2006/03/17(金)「シリアナ」

 「シリアナ」パンフレット「トラフィック」の脚本家スティーブン・ギャガンが中東とアメリカの石油コネクションをえぐるジャーナリスティックなサスペンス。アメリカの石油資本が中東にどうかかわり、CIAがどんなことをしているかを「トラフィック」同様に多数の登場人物のさまざまな視点から描く。シリアナとはイラン、イラク、シリアからなる、アメリカの利益にかなう新しい国を指す業界用語だそうだ。話が見えない前半は決してうまくいっているとは言えないのだが、後半、話がつながり、全体が見えてくると、面白くなる。少なくとも今に通用する内容なので、「ミュンヘン」や「ジャーヘッド」に感じたジャーナリスティックな側面の欠落という不満はない。問題は題材を面白く見せる技術がギャガンにはまだ不足していることだろう。面白さにおいて同じ手法の「トラフィック」に及ばないのはスティーブン・ソダーバーグとギャガンの演出力の差と言える。
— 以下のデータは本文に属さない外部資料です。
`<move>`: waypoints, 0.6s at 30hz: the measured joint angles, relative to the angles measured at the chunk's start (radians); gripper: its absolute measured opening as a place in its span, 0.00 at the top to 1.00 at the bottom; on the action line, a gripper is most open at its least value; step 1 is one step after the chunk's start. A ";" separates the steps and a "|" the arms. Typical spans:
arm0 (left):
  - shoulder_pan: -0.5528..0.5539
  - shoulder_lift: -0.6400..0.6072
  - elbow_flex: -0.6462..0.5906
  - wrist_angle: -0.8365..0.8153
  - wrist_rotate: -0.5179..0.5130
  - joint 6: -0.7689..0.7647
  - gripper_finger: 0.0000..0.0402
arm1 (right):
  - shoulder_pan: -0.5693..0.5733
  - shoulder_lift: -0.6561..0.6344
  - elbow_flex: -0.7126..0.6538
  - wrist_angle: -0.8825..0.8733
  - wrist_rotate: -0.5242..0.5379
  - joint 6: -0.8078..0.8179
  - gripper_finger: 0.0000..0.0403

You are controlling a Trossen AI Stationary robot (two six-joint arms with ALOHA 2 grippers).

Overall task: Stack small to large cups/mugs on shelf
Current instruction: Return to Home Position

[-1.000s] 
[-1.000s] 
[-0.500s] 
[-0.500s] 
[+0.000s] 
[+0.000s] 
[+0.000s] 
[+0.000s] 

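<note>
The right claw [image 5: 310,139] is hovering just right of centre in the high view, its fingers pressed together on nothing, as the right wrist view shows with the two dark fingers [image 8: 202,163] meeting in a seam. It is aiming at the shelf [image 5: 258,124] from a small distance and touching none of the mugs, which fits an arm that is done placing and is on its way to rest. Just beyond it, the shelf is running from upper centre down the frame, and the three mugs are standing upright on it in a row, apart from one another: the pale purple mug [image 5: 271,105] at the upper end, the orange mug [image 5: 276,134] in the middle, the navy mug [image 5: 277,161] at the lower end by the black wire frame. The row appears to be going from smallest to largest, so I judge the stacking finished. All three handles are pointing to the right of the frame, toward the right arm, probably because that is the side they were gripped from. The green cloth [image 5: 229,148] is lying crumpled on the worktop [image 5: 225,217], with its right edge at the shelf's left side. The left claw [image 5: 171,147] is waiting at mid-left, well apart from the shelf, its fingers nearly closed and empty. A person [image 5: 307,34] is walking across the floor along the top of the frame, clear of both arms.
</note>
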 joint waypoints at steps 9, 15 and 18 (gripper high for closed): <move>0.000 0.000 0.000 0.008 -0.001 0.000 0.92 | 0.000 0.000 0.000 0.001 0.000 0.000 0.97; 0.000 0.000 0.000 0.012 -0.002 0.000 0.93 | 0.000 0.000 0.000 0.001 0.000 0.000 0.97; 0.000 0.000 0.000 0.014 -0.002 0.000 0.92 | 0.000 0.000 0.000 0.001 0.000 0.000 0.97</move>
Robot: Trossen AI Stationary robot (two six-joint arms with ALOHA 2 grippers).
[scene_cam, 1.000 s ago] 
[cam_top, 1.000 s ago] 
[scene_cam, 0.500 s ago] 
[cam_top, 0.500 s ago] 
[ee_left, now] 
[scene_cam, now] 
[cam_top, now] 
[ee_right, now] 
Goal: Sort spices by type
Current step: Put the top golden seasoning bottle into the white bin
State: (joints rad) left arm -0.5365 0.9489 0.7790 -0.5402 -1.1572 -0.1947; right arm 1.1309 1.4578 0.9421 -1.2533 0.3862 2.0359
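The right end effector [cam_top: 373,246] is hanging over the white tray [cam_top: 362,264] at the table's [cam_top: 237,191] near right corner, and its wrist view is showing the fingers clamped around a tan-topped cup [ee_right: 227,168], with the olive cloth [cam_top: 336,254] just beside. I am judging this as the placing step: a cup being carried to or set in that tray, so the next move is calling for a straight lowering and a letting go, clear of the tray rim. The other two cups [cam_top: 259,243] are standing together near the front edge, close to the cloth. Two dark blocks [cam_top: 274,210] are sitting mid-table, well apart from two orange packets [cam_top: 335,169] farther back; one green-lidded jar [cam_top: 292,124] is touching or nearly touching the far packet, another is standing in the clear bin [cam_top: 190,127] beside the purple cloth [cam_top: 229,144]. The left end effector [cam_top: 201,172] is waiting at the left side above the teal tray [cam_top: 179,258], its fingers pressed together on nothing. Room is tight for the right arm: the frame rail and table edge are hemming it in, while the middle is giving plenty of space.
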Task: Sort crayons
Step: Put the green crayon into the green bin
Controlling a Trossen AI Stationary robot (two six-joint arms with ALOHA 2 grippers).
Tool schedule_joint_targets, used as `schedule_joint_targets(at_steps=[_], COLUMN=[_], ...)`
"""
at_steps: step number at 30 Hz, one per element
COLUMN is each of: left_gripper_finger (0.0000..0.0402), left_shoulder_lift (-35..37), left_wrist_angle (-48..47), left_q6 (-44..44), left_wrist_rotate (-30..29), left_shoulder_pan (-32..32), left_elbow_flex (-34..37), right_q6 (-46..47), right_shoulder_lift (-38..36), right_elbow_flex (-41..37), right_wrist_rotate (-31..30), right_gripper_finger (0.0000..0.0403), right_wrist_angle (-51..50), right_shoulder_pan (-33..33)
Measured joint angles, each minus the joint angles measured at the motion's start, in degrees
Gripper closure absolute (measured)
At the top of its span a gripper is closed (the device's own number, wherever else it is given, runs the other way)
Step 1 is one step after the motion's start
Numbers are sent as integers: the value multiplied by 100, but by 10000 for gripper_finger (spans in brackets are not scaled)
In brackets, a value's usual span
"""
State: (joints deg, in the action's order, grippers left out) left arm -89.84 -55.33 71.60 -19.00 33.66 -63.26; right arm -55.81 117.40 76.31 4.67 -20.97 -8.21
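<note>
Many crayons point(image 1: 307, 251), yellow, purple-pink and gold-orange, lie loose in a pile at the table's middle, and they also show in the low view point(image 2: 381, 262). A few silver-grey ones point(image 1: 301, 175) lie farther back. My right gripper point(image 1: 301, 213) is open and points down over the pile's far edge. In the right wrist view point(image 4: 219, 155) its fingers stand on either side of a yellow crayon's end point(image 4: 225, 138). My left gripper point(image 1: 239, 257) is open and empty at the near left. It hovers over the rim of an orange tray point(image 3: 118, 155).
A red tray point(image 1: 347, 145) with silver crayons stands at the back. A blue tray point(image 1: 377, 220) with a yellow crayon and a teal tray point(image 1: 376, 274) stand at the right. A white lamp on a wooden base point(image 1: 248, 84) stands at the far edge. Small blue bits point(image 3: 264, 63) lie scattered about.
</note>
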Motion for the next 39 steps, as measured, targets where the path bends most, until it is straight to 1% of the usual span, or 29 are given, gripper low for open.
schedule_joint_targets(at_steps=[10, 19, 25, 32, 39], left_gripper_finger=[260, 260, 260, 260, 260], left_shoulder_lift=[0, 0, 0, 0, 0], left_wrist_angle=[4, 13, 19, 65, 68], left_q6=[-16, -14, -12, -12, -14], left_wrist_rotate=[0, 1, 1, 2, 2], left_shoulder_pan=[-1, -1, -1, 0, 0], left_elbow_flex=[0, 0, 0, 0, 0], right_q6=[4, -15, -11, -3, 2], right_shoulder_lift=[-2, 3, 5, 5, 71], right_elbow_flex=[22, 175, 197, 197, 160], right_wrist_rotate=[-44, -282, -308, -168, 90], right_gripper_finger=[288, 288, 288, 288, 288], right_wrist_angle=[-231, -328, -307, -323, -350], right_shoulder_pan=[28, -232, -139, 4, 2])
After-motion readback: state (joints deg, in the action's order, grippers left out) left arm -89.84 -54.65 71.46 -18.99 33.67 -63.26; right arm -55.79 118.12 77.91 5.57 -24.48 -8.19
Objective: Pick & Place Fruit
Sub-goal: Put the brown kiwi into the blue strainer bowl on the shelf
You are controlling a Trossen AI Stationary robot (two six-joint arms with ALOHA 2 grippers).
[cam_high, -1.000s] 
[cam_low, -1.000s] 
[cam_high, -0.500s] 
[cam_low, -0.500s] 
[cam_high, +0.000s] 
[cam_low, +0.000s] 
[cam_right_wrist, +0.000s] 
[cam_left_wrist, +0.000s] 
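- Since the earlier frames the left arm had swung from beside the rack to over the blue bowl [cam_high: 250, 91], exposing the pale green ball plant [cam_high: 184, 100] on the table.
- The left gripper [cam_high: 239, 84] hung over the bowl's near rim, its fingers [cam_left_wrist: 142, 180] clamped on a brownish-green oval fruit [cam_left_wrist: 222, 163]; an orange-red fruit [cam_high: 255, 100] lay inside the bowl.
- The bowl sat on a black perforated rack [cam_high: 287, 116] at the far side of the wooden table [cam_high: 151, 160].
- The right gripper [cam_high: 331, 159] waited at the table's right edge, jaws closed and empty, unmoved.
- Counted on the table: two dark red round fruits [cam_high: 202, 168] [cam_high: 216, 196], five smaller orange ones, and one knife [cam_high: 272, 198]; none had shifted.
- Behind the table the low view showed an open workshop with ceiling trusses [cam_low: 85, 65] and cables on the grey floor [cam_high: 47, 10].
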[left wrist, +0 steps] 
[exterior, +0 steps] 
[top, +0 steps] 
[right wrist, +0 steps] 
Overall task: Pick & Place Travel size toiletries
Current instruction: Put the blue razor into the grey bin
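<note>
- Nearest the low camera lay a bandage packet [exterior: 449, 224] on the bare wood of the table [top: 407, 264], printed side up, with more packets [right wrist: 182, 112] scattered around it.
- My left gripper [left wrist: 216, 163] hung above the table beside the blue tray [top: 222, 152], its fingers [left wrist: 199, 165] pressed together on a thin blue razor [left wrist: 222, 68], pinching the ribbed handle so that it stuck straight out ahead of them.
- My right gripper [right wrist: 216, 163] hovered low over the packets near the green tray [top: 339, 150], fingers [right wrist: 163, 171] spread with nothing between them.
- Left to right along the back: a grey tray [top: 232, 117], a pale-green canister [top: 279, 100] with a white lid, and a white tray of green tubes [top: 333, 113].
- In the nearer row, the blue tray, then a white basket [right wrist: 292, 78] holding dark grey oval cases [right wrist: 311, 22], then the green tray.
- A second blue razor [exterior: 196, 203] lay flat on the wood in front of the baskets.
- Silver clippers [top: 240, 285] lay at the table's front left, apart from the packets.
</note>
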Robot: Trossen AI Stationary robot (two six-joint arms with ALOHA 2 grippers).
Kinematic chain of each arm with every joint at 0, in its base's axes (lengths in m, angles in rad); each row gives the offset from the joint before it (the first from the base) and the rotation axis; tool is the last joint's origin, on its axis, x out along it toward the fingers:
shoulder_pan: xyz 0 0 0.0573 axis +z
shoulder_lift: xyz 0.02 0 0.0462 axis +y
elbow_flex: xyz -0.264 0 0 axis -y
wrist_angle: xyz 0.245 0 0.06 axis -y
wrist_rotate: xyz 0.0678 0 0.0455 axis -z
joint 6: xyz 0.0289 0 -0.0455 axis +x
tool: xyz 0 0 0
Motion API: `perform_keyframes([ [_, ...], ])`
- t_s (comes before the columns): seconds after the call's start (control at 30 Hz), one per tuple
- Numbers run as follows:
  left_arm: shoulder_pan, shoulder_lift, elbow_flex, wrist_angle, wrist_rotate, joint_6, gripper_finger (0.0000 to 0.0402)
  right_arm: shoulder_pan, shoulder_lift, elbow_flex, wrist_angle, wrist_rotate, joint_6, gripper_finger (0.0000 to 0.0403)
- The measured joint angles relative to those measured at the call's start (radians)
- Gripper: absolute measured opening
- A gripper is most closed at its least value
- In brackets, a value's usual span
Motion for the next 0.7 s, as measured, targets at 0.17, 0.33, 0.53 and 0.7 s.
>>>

 イラク戦争がアメリカの石油利権のためだったということがはっきりした現在では、映画の内容そのものに目新しい部分がそれほどあるわけではないが、こういう社会派的スタンスの映画が作れるアメリカ映画はまだ捨てたものではないと思う。少なくとも社会派映画が撮れなくなった(撮れる才能がいなくなった)日本映画よりは数倍ましだろう。ただし、これはメジャーの映画会社(ワーナー・ブラザース)が作った点で、内容が本当に米政府に差し障りのあるものではないということも分かる。マイケル・ムーア「華氏911」のようにブッシュ大統領を具体的に批判する映画だったら、メジャーではとても作れないだろう。それでもなおこうした映画には大いに価値があり、リサーチを重ねて脚本を書くギャガンの姿勢はとても好ましい。

 登場人物は多いが、物語の中心となるのは4人の視点である。CIA工作員のボブ・バーンズ(ジョージ・クルーニー)、エネルギー・アナリストのブライアン・ウッドマン(マット・デイモン)、大手法律事務所の弁護士ベネット・ホリデイ(ジェフリー・ライト)、パキスタンからの出稼ぎ労働者ワシーム(マザール・ムニール)の4人。舞台となる中東の産油国はサウジアラビアがモデルという。物語はこの国が採油権をアメリカのコネックス社から中国企業に変更したことが発端。民主化を目指すナシール王子(アレクサンダー・シディグ)が行ったことで、ナシール王子の民主化路線は親米路線とは異なったことからコネックス社とCIAが動き出す。CIAはナシールの暗殺を計画。それを命令されたのが中東で長年、潜入工作を続けているバーンズだった。コネックス社は利権を求めて新興の石油会社キリーン社との合併に乗り出す。有利な条件で合併を果たすため、ベネットにキリーン社の不正を探すよう指示する。ウッドマンは国王の催したパーティーに呼ばれ、息子をプールの事故で亡くす。責任を感じたナシール王子と親しくなり、コンサルタントに取り立てられる。ワシームはコネックス社の油田で働いていたが、採油権が移ったことで解雇され、イスラムの神学校に入る。それはテロリストを養成する学校だった。

 物語の骨格はナシール王子の動向にある。親米路線を続けていたなら、命を狙われることもなかっただろう。物語全体から見えてくるのは米政府が資本の言いなりであること。「華氏911」でブッシュは「富める者とさらに富める者の味方」であることを明言していたが、その内容通りの映画なわけである。物語でこうしたことが言いたかったのならば、話の構成はもっとシンプルにできたはずで、視点がたくさんあるために分かりにくいわけだから、バーンズかウッドマンにもっと比重を置いて、どちらかをしっかりした主人公にした方がすっきりしたと思う。物語のうねりや強いエモーションが加われば、この映画は最強になっていただろう。

 ジョージ・クルーニーは長年、CIAのために尽くしながら、まずいことが起きると、簡単に切り捨てられる男を好演していて、アカデミー助演男優賞受賞も納得できる。ついでに言えば、授賞式で感謝の言葉を並べ立てるだけのスピーチをしなかったクルーニーのあいさつは受賞者の中では一番良かった。

 イラクはごたごたしているとはいえ、何とか親米路線の政権は樹立できた。アメリカの次の標的はイランらしい。イラクにイランからの武器が流れていたというブッシュの発言を見ると、また数年以内にイランとの戦争を始めるのではないかと思えてくる。アメリカ政府は本気でシリアナを作ろうとしているのではないか。